TTC Postpartum and Breastfeeding

July 17, 2020 | By: Monica Rincon, MSc., NFP Health Professional 

Welcoming a newborn into the family is a very joyous time. However, what will this mean for the return of a woman’s fertility? It will be different for each woman. There are several factors that will determine the return speed of fertility. One of the key factors is whether a woman breastfeeds her baby or not. 

Breastfeeding vs. Non-breastfeeding and Fertility

According to the American Academy of Pediatrics (APP) (1997), breast milk is the optimal form of nutrition for the baby. The APP recommends that mothers breastfeed their babies for one year. There are many benefits for the baby and the mother, but not all women can or want to breastfeed their babies. 

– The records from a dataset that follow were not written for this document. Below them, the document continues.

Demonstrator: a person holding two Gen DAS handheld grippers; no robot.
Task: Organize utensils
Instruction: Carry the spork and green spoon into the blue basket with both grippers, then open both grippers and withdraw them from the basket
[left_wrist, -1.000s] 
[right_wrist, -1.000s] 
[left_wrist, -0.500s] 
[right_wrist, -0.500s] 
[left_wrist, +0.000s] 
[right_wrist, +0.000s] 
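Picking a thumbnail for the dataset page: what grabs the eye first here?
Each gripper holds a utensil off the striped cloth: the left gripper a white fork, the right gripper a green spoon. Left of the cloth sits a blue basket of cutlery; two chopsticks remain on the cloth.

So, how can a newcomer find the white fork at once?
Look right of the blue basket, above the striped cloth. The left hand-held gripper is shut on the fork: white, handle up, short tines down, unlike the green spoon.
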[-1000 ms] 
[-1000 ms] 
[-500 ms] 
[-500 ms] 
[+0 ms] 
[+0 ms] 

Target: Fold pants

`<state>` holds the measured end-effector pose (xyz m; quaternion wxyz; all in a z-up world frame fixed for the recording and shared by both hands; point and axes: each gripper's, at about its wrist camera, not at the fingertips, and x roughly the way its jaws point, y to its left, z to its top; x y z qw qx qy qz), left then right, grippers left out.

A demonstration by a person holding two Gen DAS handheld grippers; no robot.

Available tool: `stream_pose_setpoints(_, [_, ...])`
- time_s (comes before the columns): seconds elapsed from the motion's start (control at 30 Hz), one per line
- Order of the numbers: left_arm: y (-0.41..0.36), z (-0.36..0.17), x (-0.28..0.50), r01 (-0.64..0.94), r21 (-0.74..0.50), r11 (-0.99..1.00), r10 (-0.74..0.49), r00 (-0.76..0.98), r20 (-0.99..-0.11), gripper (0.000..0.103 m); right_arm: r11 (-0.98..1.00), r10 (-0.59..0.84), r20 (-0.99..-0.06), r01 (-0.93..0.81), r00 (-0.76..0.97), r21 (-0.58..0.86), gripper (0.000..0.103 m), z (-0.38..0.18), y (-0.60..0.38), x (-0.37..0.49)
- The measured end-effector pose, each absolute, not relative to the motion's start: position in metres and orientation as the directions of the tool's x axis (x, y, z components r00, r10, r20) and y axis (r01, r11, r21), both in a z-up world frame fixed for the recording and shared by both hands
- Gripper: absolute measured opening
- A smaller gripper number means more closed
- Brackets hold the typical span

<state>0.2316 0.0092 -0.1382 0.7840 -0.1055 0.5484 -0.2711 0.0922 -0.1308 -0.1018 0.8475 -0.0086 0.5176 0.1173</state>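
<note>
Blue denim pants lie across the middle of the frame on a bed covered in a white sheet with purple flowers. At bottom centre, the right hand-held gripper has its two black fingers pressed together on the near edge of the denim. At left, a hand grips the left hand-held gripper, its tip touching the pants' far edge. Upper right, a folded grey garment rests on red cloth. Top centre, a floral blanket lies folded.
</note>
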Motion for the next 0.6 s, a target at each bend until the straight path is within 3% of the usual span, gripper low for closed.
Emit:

For a woman deciding not to breastfeed her baby, fertility returns quickly, and she can get pregnant within 9-13 weeks (2.5 - 3 months) after delivery of her baby.

In North America one out of two women will choose to breastfeed.  Among women who breastfeed their infants, the time from the birth of the baby until the return of regular ovulatory cycles could take months to years. Around 33% percent will have their first ovulation within the first three months postpartum, and 87% will have ovulated by 12 months.  A woman who is breastfeeding may not see the presence of her period until she is completely done breastfeeding.  An important factor is whether the baby was exclusively breastfed or partially breastfed (in combination with baby food).

Why the Delay?

To understand why this happens, we need to know what occurs with the hormones during breastfeeding. The hormone prolactin is the major hormone responsible for the production of milk in the breasts and also causes the suppression of ovulation. Suckling stimulates the release of prolactin.  The number of times that the baby is breastfed during the day and night, and the duration of suckling by the baby will have an influence on the effectiveness and length of ovulation suppression. Levels of the luteinizing hormone (LH) are a good monitor for when ovulation is approaching and a woman’s fertility is returning almost to its optimal point.  Ovulation tests can be used to start tracking this return to fertility.  It's recommended to begin tracking your LH level  40 days or 6 weeks postpartum.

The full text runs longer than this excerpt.